In a recent study published in PLoS ONE, researchers uncovered distinct genomic features of severe acute respiratory syndrome coronavirus 2 (SARS-CoV-2) Delta and Omicron variants.
Understanding SARS-CoV-2, the causal pathogen of the coronavirus disease 2019 (COVID-19) pandemic, is still challenging. It has been suggested that the SARS-CoV-2 genome might have formed due to the recombination of genomes close to those of bat and pangolin coronaviruses (CoVs). It is critical to investigate the origin of SARS-CoV-2 to prevent the occurrence of pandemics in the future.
SARS-CoV-2 Delta and Omicron variants feature common and unique mutations in the spike protein. Previously, the authors described GenomeBits [a statistical algorithm that maps nucleotide bases into a finite alternating sum series of distributed terms of binary values (0, 1)] and revealed distinct genomic patterns for SARS-CoV-2 Alpha, Beta, Gamma, Epsilon, and Eta variants.
The study and findings
In the present study, researchers applied the GenomeBits method to uncover the distinctive patterns from SARS-CoV-2 Delta and Omicron genomic sequences. Genomic sequence data were obtained from the global initiative on sharing avian influenza data (GISAID) repository. In similarity plots generated using the Waterman-Eggert algorithm with lalign36 alignment software, the authors observed a more significant deviation of Omicron variant (B.1.1.529) than Delta variant (AY.4.2) from the ancestral SARS-CoV-2 (Wuhan-Hu-1) sequences.
The sequences of the Delta variant from Spain exhibited more significant deviations when queried against Omicron sequences from Spain. Similar variations were noted with Delta sequences from the United States (US) against Omicron sequences from the US. Conventional similarity methods provide limited information on nucleotide bases: adenine (A), cytosine (C), thymine (T), and guanine (G), and determining the parameters to achieve optimal alignment could be difficult.
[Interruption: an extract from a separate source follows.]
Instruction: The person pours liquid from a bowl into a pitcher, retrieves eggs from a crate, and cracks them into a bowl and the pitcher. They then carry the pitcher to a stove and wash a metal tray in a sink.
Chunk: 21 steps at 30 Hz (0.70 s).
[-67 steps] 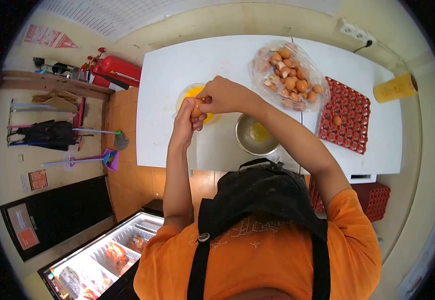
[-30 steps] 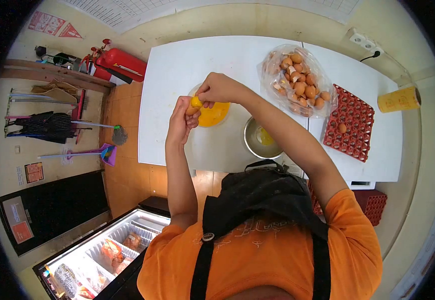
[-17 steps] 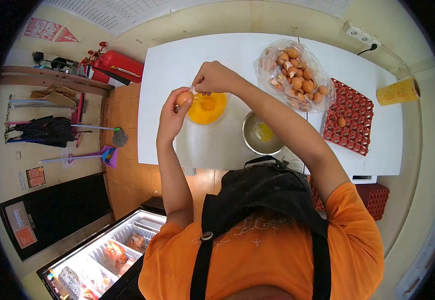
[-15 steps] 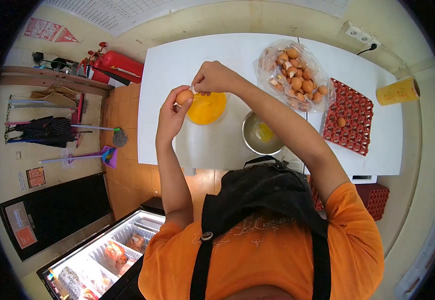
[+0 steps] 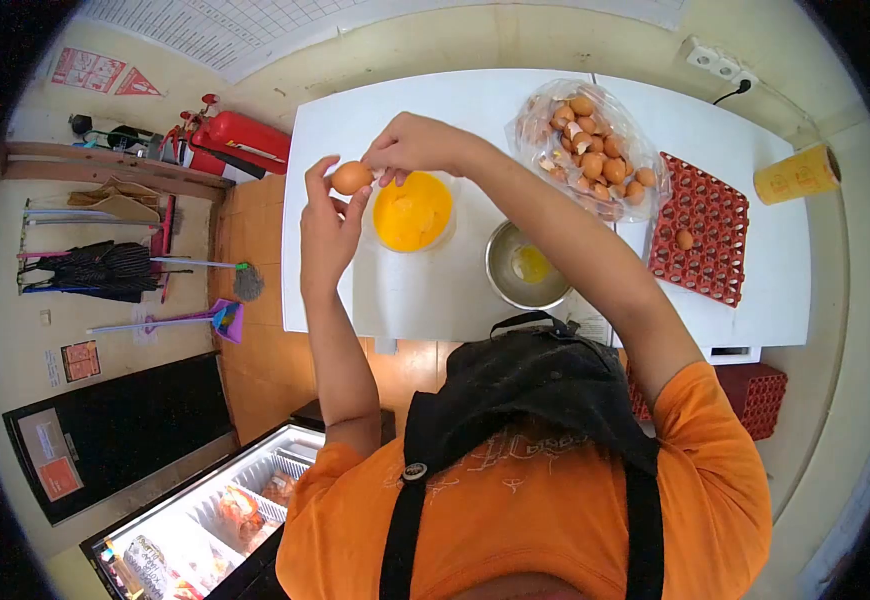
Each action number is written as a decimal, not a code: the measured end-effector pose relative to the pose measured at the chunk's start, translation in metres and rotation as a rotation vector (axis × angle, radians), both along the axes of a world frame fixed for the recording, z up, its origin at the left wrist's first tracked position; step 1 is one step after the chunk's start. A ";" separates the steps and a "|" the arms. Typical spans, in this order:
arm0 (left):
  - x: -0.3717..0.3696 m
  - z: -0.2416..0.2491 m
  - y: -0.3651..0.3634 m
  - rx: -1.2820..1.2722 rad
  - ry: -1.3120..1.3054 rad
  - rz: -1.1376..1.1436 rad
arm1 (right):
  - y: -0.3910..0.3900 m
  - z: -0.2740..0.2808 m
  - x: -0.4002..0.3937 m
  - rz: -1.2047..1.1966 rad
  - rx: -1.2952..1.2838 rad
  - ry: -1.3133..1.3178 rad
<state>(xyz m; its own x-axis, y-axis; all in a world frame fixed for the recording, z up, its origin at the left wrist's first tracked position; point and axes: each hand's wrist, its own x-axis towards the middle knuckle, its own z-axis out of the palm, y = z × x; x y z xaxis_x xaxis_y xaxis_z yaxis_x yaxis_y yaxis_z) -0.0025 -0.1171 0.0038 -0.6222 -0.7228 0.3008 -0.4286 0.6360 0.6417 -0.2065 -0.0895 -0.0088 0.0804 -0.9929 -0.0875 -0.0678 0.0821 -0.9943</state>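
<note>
My left hand (image 5: 329, 222) is raised over the left side of the table, its thumb and fingers closed around a brown eggshell (image 5: 351, 178). Right against the shell's right end, my right hand (image 5: 410, 146) pinches a whitish bit of eggshell (image 5: 377, 174); the fingertips partly hide it. Just below and to the right of both hands stands a clear bowl of yellow egg yolks (image 5: 412, 212). A steel bowl (image 5: 495, 268) with a little yellowish liquid in it sits nearer my body, under my right forearm.
A clear plastic bag (image 5: 527, 135) full of brown eggshells lies at the back of the white table (image 5: 395, 100). To its right is a red egg tray (image 5: 723, 225) carrying one brown egg (image 5: 684, 239). A yellow roll (image 5: 797, 178) is at the far right.
Both hands have shifted slightly left with the eggshell, away from over the yolk bowl. My left index finger has lifted off the shell's top. The camera view has turned a little.
</note>
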 end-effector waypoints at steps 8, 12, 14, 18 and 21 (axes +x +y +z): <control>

Moreover, the computational resources substantially increase based on the number and length of sequences.
On the contrary, the GenomeBits method runs efficiently with less processing time for massive genomic data. The technique considers an alternating sum series with terms of nucleotide variables converted to binary values (0, 1). The significant difference between GenomeBits and other binary representation techniques is the alternating signs (±) of the terms in the GenomeBits sums. That is, if a term at a given nucleotide position is negative, then the successive term would be positive, and vice versa.
In the GenomeBits representation, the authors observed that the curves of Delta sequences mirrored those of Omicron sequences. This became more prominent when both curves were averaged. The regions of null (low noise) or constant average values were indicative of perfect mirroring. The technique illustrated and ordered (constant) to disordered (peak) transition near the non-structural protein (NSP)-5 polymerase within the open reading frame (ORF)-1a region up to the part of the spike protein.
Distinct patterns were also observed around the spike region. The disordered (peak) curves diverged rapidly, denoting dissimilarities with the increasing base position. The positive and negative terms partly canceled out, converging at some non-zero values. Furthermore, data noise reduction could be observed by including sliding windows of different sizes up to 500 bases.
Conclusions
The researchers observed constant and peaked transitions around the spike protein region of SARS-CoV-2 Delta and Omicron variants using the GenomeBits method. Numerical representations of genomic sequences have been instrumental in bioinformatics and could help handle enormous sequence data. GenomeBits might help with future bioinformatics surveillance of infectious diseases, and sequence-to-numeral mapping methods would likely prevail for characterizing new sequences.